Terjerat Kasus Gratifikasi Rp 915 Miliar, Eks Pejabat MA Sesali Masa Pensiun yang Suram

Mantan pejabat Mahkamah Agung (MA), Zarof Ricar, menyampaikan penyesalannya di hadapan majelis hakim Pengadilan Tindak Pidana Korupsi (Tipikor) Jakarta Pusat. Dalam nota pembelaan pribadinya, Zarof mengungkapkan kesedihannya karena impian untuk menikmati masa pensiun bersama keluarga kandas akibat kasus yang menjeratnya. Ia dituntut 20 tahun penjara oleh Jaksa Penuntut Umum (JPU) atas dugaan penerimaan gratifikasi terkait penanganan perkara kasasi terdakwa kasus pembunuhan, Gregorius Ronald Tannur.
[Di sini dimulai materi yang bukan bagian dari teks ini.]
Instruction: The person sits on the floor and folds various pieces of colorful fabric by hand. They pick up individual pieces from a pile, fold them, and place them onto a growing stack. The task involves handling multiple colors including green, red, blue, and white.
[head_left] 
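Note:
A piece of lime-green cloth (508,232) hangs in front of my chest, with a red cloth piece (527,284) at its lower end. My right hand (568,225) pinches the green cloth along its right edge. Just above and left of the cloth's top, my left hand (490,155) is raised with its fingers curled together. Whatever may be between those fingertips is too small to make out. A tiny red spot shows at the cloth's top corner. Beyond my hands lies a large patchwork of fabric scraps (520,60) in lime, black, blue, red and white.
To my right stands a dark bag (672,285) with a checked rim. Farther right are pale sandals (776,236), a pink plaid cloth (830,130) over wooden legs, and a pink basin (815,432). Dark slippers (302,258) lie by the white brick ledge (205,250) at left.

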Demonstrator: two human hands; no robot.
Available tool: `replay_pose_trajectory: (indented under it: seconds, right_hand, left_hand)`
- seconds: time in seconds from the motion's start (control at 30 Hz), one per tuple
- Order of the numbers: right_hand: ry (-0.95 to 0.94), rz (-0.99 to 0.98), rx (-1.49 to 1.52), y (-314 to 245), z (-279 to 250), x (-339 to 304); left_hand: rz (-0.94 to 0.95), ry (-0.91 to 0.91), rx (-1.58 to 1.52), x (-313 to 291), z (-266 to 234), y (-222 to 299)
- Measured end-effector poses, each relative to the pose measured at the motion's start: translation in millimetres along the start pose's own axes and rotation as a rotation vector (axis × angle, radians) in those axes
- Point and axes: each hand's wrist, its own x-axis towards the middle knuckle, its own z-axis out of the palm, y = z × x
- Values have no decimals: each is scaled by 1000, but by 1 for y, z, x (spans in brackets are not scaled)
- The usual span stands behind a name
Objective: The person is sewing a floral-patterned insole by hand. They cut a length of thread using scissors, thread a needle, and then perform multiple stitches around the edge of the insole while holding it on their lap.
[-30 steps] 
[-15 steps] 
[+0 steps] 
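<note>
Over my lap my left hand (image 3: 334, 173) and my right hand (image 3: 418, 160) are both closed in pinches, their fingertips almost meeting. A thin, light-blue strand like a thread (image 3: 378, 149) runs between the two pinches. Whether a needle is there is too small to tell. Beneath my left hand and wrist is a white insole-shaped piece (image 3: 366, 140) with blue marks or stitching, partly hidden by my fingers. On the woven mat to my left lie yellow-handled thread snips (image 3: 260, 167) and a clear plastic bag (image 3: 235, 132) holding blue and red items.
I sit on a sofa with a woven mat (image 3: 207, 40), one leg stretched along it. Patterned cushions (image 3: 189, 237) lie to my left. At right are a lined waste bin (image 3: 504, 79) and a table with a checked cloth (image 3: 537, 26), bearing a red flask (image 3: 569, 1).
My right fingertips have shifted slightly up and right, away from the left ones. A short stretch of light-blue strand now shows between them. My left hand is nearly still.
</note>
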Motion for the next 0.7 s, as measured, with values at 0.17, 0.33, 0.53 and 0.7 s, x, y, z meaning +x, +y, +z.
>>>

"Saya amat menyesal, di umur saya yang sudah 63 tahun dan pada masa pensiun serta di saat saya berikhtiar untuk menghabiskan banyak waktu bersama keluarga, saat ini saya malah berada di sini karena kelalaian saya. Semoga dengan adanya perkara yang saya alami dapat menjadikan saya pribadi yang lebih baik lagi," ujar Zarof Ricar dengan nada penuh penyesalan.

Zarof juga menyampaikan permohonan maaf kepada masyarakat luas dan institusi MA, tempat ia mengabdi selama kurang lebih 33 tahun. Ia menyadari bahwa perbuatannya telah mencoreng nama baik lembaga peradilan. Selain itu, ia juga meminta maaf kepada Kejaksaan Agung Republik Indonesia, dan seluruh masyarakat Indonesia.

"Pada kesempatan ini saya juga meminta maaf yang sebesar-besarnya kepada MA RI di mana saya mengabdi kurang lebih 33 tahun, Kejaksaan Agung RI, dan seluruh masyarakat Indonesia atas perkara yang saya alami ini," imbuhnya.

Menghadapi tuntutan berat dan proses hukum yang berjalan, Zarof menyatakan akan menghormati apapun keputusan yang akan dijatuhkan oleh majelis hakim. Ia menaruh kepercayaan penuh pada kebijaksanaan hakim dalam memutus perkara ini secara adil dan tanpa dipengaruhi oleh faktor-faktor eksternal di luar fakta persidangan.

"Pada akhirnya, saya akan berusaha menghormati keputusan yang diberikan oleh majelis hakim karena sekali lagi, saya sampaikan bahwa saya masih percaya dan yakin bahwa majelis hakim akan bertindak seadil-adilnya serta tidak akan terpengaruh oleh hal-hal yang tidak ada di dalam fakta persidangan," kata Zarof.

Kasus yang menjerat Zarof Ricar bermula dari dugaan penerimaan gratifikasi dengan nilai fantastis, mencapai Rp 915 miliar, serta kepemilikan 51 kilogram emas batangan. Gratifikasi tersebut diduga terkait dengan penanganan sejumlah perkara, termasuk kasus pembunuhan yang melibatkan Gregorius Ronald Tannur. Jaksa mendakwa Zarof dengan pelanggaran Pasal 6 Ayat (1) juncto Pasal 15 dan Pasal 12 B juncto Pasal 18 Undang-Undang Pemberantasan Tindak Pidana Korupsi.

Dalam tuntutannya, JPU menilai perbuatan Zarof telah mencederai integritas lembaga peradilan dan bertentangan dengan upaya pemerintah dalam memberantas korupsi, kolusi, dan nepotisme (KKN). Jaksa juga menyoroti motif terdakwa yang dianggap berulang dan bertujuan untuk memperoleh keuntungan pribadi dari hasil kejahatan. Selain itu, Zarof juga didakwa melakukan percobaan suap terhadap Hakim Agung Soesilo yang menangani perkara kasasi Gregorius Ronald Tannur.

Terungkapnya kasus ini bermula dari penggeledahan yang dilakukan oleh Kejaksaan Agung di kediaman Zarof Ricar di kawasan Senayan, Jakarta Pusat. Dari penggeledahan tersebut, tim penyidik menemukan sejumlah besar uang tunai dan logam mulia yang jika ditotal mencapai nilai sekitar Rp 1 triliun. Temuan ini menjadi bukti kuat yang memberatkan Zarof dalam proses hukum yang sedang berjalan.

Atas perbuatannya, Zarof dinilai terbukti melanggar Pasal 6 Ayat (1) juncto Pasal 15 dan Pasal 12 B juncto Pasal 18 Undang-Undang Pemberantasan Tindak Pidana Korupsi. Kasus ini menjadi sorotan publik dan menjadi pengingat akan pentingnya menjaga integritas dan profesionalisme dalam menjalankan tugas sebagai aparatur negara, khususnya di lembaga peradilan.